§ **Task item**: Exact copies of the lines below are the goal; any images in them are dropped.

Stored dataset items
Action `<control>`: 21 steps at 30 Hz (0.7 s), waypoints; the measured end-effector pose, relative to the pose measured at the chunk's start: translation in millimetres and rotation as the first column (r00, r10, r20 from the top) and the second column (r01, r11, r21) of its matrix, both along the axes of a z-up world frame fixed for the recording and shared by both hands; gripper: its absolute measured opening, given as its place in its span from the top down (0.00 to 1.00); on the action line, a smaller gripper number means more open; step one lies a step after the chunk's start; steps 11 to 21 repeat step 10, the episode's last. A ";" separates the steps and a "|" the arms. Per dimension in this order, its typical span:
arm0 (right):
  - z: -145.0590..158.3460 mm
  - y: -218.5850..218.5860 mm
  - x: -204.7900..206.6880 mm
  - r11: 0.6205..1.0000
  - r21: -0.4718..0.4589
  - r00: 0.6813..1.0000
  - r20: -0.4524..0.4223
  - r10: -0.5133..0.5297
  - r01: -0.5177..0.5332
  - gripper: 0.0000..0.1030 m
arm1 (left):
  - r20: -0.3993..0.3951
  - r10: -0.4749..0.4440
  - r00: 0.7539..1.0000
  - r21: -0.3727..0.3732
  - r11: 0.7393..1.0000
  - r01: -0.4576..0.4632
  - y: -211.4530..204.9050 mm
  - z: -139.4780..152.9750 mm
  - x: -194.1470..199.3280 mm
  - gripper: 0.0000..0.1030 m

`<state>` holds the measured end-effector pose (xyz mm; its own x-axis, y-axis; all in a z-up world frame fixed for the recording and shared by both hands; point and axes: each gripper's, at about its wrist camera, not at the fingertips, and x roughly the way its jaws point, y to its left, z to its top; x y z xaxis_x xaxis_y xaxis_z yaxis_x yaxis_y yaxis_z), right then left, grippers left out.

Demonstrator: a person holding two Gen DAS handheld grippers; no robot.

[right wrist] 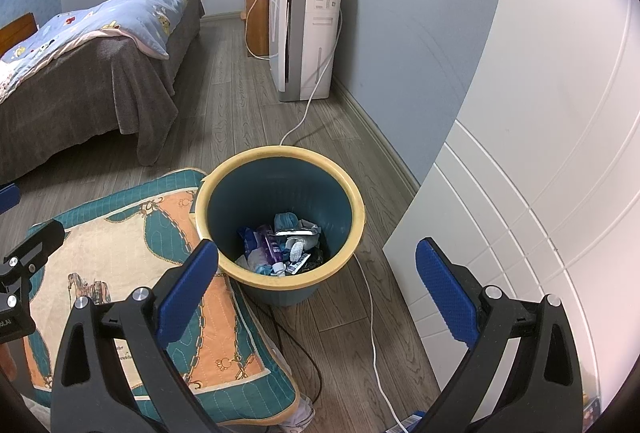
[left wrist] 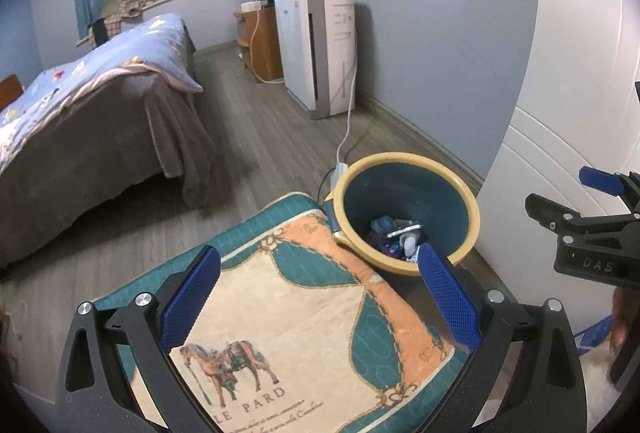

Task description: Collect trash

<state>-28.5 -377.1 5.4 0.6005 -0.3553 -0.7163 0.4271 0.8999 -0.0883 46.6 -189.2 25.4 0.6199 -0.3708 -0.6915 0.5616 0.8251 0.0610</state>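
Note:
A teal waste bin with a yellow rim (right wrist: 280, 153) stands on the wood floor, holding several wrappers and crumpled bits of trash (right wrist: 284, 245). The same bin (left wrist: 400, 159) shows in the left wrist view, its trash (left wrist: 396, 237) at the bottom. My right gripper (right wrist: 314, 281) hovers open just in front of the bin, nothing between its blue pads (right wrist: 188, 289). My left gripper (left wrist: 320, 297) is open above a teal and orange cushion (left wrist: 304, 313), empty. The right gripper's body (left wrist: 588, 229) shows at the right edge of the left wrist view.
The cushion (right wrist: 132, 265) lies left of the bin, touching it. A white cable (right wrist: 372, 333) and a dark cord (right wrist: 296, 349) run across the floor. A bed (right wrist: 88, 45) stands at left, a white air purifier (right wrist: 304, 33) against the blue wall, a white cabinet door (right wrist: 520, 213) at right.

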 end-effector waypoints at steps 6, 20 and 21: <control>-0.1 2.7 0.5 1.000 0.002 1.000 -0.008 -0.006 0.006 0.06 | 0.013 0.007 1.000 0.008 1.000 -0.007 5.9 1.1 0.6 0.05; -9.7 7.7 13.6 1.000 0.014 0.998 -0.065 -0.013 0.014 0.06 | 0.021 0.027 0.999 0.007 1.000 -0.027 18.8 4.4 1.6 0.05; -9.7 7.7 13.6 1.000 0.014 0.998 -0.065 -0.013 0.014 0.06 | 0.021 0.027 0.999 0.007 1.000 -0.027 18.8 4.4 1.6 0.05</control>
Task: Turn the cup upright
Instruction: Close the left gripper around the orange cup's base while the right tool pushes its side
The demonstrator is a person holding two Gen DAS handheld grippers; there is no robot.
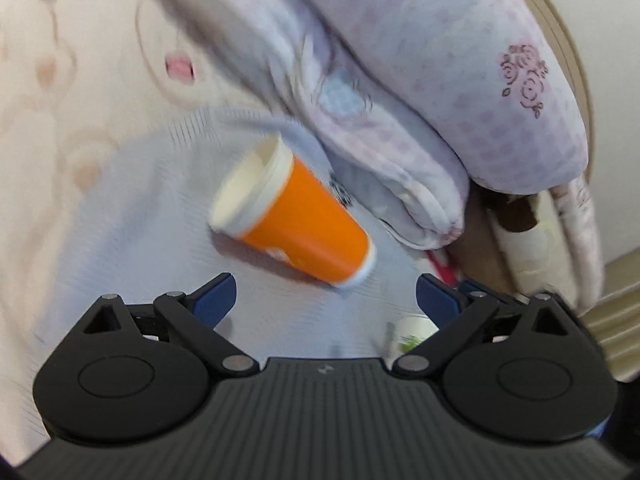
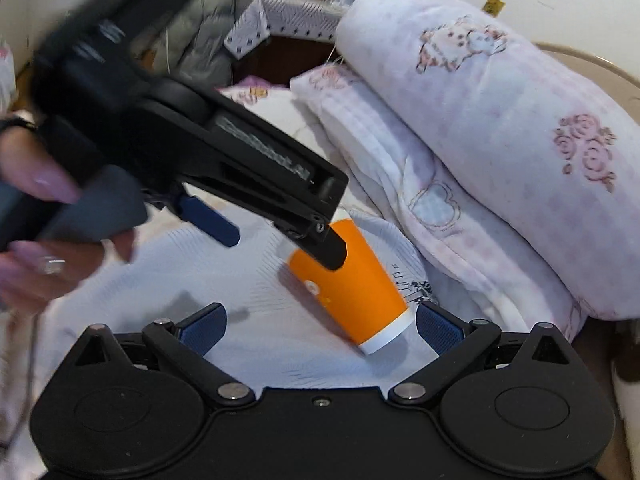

§ **Solution below**:
Action `<control>`: 21 steps at 30 Hz (0.7 s), waypoints; the measured end-effector pose, relative to the pose measured at the chunk's start: translation in millimetres and rotation as the first column (r00, r10, r20 from the top) and the second column (r01, r11, r21) of its matrix, both along the axes of a z-up world frame fixed for the recording and shared by both hands; gripper: its absolute measured opening, given as its place in its span from the top down (0.00 to 1.00); on the action line, a smaller gripper number means more open; step one lies a step after the chunk's start; steps 11 to 21 repeat step 10, the episode's last. A ";" separates the steps and a "|" the arms. Per dimension in this order, its typical span:
arm0 (right):
  - z: -145.0590..158.3460 mm
  - y: -218.5850..218.5860 mm
  - x: -204.7900..206.6880 mm
  - r11: 0.6205..1.0000
  - r21: -0.4718..0.4589
  - r00: 0.6813..1.0000
  - r20: -0.4524..0.4223
  - r10: -0.5133..0.5297
  - r01: -0.5177..0.5332
  - gripper: 0.0000..0.1030 m
arm1 (left):
  - r20: -0.3993..0.3951
  - r10: -0.4749..0.4440
  - r00: 0.7539..1.0000
  - r21: -0.3727..0.3732
  - r11: 0.7393..1.0000
  - r01: -0.4576..0.4632
  - y: -211.4530..204.9050 mm
  - z: -139.4780..152.9750 mm
  - x: -194.1470..199.3280 mm
  - gripper: 0.0000..0.1030 m

`<state>` holds the measured end-effector pose (xyz mm; its own x-axis, y-axis; all in a z-up world frame fixed for the recording and shared by both hands; point and axes: each gripper's, at about its wrist camera, not at the fingertips, and x roughly the way its jaws point, y to its left, z to its top; x y z xaxis_x xaxis_y xaxis_z yaxis_x yaxis_y yaxis_z), right then left, grippers left out.

Demonstrator: a person holding two Gen DAS handheld grippers; no robot.

[right wrist] 
[left wrist] 

Task description: Collect trash

<state>-28.5 -377.1 5.4 0.6005 -0.3553 -0.7163 0.4271 0.8999 -0.0883 46.6 -189.2 25.4 0.6199 -0.3708 -0.6915 0.5616 0.8251 0.0610</state>
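Note:
A teal waste bin with a yellow rim (right wrist: 280, 153) stands on the wood floor, holding several wrappers and crumpled bits of trash (right wrist: 284, 245). The same bin (left wrist: 400, 159) shows in the left wrist view, its trash (left wrist: 396, 237) at the bottom. My right gripper (right wrist: 314, 281) hovers open just in front of the bin, nothing between its blue pads (right wrist: 188, 289). My left gripper (left wrist: 320, 297) is open above a teal and orange cushion (left wrist: 304, 313), empty. The right gripper's body (left wrist: 588, 229) shows at the right edge of the left wrist view.
The cushion (right wrist: 132, 265) lies left of the bin, touching it. A white cable (right wrist: 372, 333) and a dark cord (right wrist: 296, 349) run across the floor. A bed (right wrist: 88, 45) stands at left, a white air purifier (right wrist: 304, 33) against the blue wall, a white cabinet door (right wrist: 520, 213) at right.
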
 end-effector waypoints at steps 6, 20 and 21: <control>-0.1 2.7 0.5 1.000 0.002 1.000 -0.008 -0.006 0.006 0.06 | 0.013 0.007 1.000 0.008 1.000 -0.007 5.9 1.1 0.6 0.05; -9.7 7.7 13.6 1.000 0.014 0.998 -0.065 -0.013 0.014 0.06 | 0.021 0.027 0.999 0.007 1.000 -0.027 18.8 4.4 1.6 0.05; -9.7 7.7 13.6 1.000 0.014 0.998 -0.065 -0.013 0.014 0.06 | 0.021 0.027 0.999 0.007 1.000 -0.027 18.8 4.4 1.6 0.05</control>
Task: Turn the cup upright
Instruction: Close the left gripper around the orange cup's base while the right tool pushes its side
The demonstrator is a person holding two Gen DAS handheld grippers; there is no robot.

Nothing else is required for this exercise.